- _WHAT TO WORK ON_: Which lines belong in the answer? Exactly those from the line containing "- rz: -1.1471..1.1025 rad" through the last line of the records below, repeated as written.

[Entries taken from a collection]
'''
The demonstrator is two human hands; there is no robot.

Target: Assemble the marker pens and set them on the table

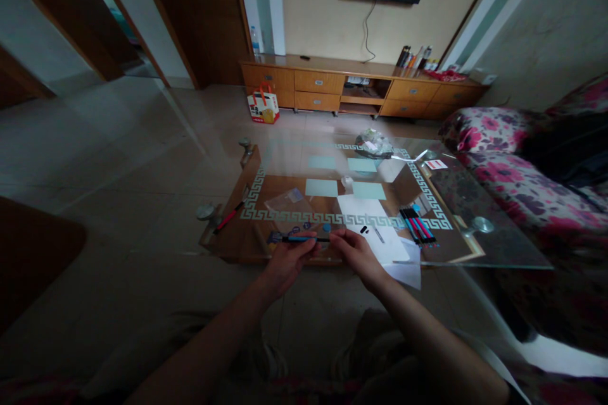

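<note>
Above the near edge of the glass table (pixel 289 202), my left hand (pixel 289 259) is closed round a blue and black pen (pixel 297 238) held level. My right hand (pixel 355 252) pinches the dark, thin end of the same pen, to the right of my left fingers. Whether that end is a separate part I cannot tell. Past my right hand, white paper (pixel 392 247) bears small black pieces (pixel 364 230) and a thin clear or grey piece (pixel 379 235). Several blue, black and pink pens (pixel 418 226) lie side by side at its right. One pink and black pen (pixel 229 217) lies at the table's left.
A clear plastic sleeve (pixel 287 202) lies behind my left hand. Farther back are a plastic bag (pixel 373 142) and a red and white card (pixel 436 165). A flowered sofa (pixel 503 171) stands at the right, a wooden TV cabinet (pixel 318 82) beyond the table, with a carrier bag (pixel 263 107) before it.
</note>
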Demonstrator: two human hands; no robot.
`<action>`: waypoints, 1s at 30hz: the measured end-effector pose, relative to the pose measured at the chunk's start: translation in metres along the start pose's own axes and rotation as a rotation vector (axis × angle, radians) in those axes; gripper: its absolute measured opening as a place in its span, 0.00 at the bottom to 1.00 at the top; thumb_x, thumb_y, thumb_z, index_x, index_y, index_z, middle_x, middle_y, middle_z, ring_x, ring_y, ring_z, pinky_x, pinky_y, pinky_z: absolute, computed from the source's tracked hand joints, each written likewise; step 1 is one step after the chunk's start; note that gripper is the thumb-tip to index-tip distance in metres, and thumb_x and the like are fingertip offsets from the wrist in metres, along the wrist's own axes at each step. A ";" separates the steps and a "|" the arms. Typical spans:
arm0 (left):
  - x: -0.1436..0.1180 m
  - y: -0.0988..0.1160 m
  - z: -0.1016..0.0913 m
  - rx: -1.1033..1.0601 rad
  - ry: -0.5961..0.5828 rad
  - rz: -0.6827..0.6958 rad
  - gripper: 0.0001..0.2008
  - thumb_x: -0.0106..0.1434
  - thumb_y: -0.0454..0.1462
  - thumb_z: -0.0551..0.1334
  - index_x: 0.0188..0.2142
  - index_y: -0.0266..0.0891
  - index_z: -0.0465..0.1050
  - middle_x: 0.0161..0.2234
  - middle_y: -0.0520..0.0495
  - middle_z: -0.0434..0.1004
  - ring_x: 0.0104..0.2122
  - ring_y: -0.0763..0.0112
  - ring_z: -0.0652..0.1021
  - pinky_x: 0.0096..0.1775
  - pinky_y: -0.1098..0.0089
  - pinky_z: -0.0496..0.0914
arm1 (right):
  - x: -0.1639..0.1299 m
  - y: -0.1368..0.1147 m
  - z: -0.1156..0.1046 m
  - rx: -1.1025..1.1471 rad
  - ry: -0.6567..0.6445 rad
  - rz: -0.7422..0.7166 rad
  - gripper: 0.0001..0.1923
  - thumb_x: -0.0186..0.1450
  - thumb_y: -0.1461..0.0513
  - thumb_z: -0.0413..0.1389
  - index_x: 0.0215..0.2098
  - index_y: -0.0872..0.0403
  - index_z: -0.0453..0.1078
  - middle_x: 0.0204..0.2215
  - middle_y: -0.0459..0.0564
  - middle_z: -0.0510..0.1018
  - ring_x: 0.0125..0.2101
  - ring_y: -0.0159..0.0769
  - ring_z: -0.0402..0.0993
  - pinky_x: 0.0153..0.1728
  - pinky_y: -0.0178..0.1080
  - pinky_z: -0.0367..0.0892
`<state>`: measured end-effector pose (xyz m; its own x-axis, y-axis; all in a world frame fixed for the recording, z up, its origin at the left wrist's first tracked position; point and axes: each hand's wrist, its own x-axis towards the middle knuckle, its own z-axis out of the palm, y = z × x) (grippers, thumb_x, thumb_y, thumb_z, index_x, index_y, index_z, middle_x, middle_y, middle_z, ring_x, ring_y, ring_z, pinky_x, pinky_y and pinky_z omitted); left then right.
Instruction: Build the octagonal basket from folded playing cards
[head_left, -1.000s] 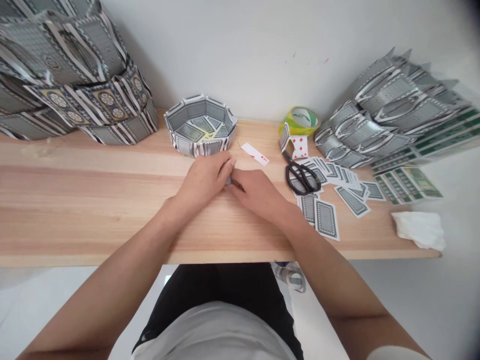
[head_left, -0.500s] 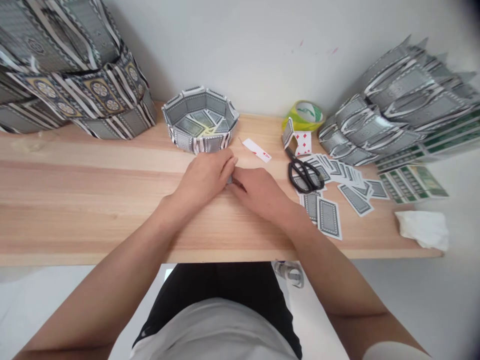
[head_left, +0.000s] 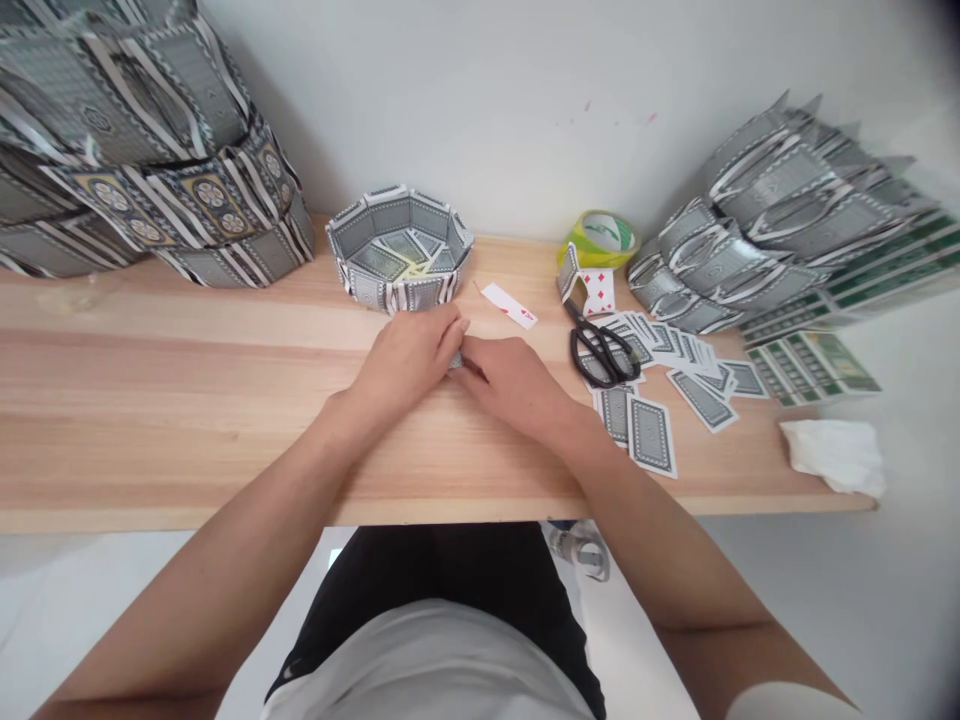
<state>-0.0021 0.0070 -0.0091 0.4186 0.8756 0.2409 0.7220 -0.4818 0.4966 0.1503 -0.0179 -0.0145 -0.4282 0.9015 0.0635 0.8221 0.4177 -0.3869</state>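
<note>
A small folded card [head_left: 456, 361] sat pinched between both hands, low on the counter [head_left: 187, 380], and only a grey sliver of it showed between the fingertips. The left hand [head_left: 409, 360] was closed over it from above, knuckles curled; the right hand [head_left: 514, 380] pressed in from the other side, fingers bent onto the same piece. Both were gripping the card, with the two sets of fingertips touching.

Risk number one, as I judged it: so little of the card was exposed that a crooked crease could go unnoticed, and the pressing fingers could skew it sideways on the smooth wood.

Just behind the hands stood the card bowl [head_left: 401, 250], an open ring of folded cards, its near wall almost at the left knuckles. A forward nudge could push it or pop a panel loose.

A loose red-pip card [head_left: 510, 305] lay just beyond the right hand, easy to sweep away. Further right were the black scissors [head_left: 604, 352], lying on a spread of face-down cards [head_left: 660, 390]; a right elbow swinging out could scatter those, and the ones near the front edge could slide off. A tape roll [head_left: 600, 238] sat by the wall, a crumpled tissue [head_left: 832, 455] at the far corner.
</note>
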 end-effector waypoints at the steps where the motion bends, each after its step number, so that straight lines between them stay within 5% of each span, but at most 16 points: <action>1: 0.000 0.000 0.000 -0.003 -0.001 0.000 0.15 0.68 0.38 0.49 0.25 0.40 0.64 0.22 0.50 0.67 0.24 0.68 0.67 0.29 0.67 0.56 | 0.000 0.000 0.000 0.000 0.001 -0.003 0.10 0.68 0.61 0.49 0.35 0.57 0.70 0.30 0.53 0.78 0.27 0.36 0.70 0.27 0.36 0.51; 30: 0.000 0.004 -0.003 0.020 -0.084 -0.036 0.14 0.68 0.39 0.48 0.26 0.40 0.61 0.23 0.51 0.64 0.25 0.69 0.65 0.30 0.68 0.55 | -0.003 -0.007 -0.009 -0.044 -0.096 0.050 0.10 0.69 0.60 0.49 0.39 0.57 0.69 0.35 0.54 0.80 0.32 0.38 0.73 0.29 0.35 0.54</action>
<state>-0.0006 0.0053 -0.0049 0.4362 0.8870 0.1514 0.7480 -0.4510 0.4869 0.1490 -0.0224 -0.0031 -0.4185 0.9071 -0.0440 0.8581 0.3791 -0.3465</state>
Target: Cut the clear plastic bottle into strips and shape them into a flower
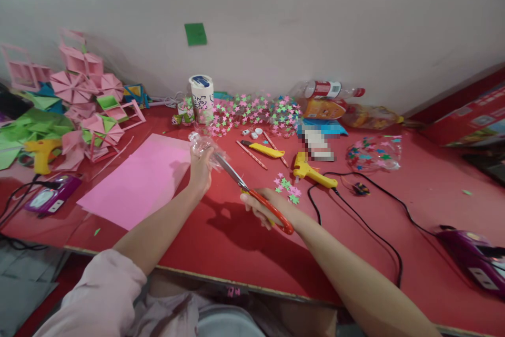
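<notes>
My left hand (200, 169) holds a clear plastic bottle piece (204, 146) above the red table (221, 232). My right hand (265, 206) grips red-handled scissors (252, 195), whose blades point up and left and meet the bottle piece. A pink paper sheet (138, 179) lies to the left of my left hand. Small pink and green paper stars (288, 189) lie scattered just right of the scissors.
A yellow glue gun (311, 173) with a black cord, a yellow utility knife (265, 150) and pencils lie beyond my hands. Star-covered clear shapes (256, 112), a white cup (202, 96) and bottles (327, 96) stand near the wall. Pink and green paper crafts (79, 105) fill the left. Purple power strips (473, 258) sit at both sides.
</notes>
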The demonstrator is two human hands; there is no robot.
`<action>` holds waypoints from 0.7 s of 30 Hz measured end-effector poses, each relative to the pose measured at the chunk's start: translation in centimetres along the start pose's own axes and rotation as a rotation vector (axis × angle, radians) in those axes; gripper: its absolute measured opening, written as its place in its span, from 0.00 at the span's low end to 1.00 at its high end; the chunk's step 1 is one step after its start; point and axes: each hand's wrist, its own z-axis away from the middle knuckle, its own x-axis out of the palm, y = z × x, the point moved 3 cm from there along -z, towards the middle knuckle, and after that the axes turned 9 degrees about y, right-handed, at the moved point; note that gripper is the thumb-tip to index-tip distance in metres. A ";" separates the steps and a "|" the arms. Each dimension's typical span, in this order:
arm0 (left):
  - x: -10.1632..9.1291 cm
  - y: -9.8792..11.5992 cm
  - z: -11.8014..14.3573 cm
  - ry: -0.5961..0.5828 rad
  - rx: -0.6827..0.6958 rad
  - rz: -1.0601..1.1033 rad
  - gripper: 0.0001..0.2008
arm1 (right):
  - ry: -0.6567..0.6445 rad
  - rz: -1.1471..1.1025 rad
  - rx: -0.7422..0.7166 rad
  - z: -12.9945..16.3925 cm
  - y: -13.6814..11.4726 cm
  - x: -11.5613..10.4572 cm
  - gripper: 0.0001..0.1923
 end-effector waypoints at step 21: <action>-0.4 0.0 -0.9 0.040 0.085 -0.010 0.19 | 0.135 0.091 0.131 -0.3 0.4 0.4 0.28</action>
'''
- _ANSWER TO THE PROBLEM_:
  - rz: -1.1471..1.1025 rad
  - rx: -0.7422..0.7166 rad
  - z: -12.9945..16.3925 cm
  - y: -13.6814..11.4726 cm
  - x: -11.5613..10.4572 cm
  - gripper: 0.0001..0.1923
 end-effector waypoints at step 21: <action>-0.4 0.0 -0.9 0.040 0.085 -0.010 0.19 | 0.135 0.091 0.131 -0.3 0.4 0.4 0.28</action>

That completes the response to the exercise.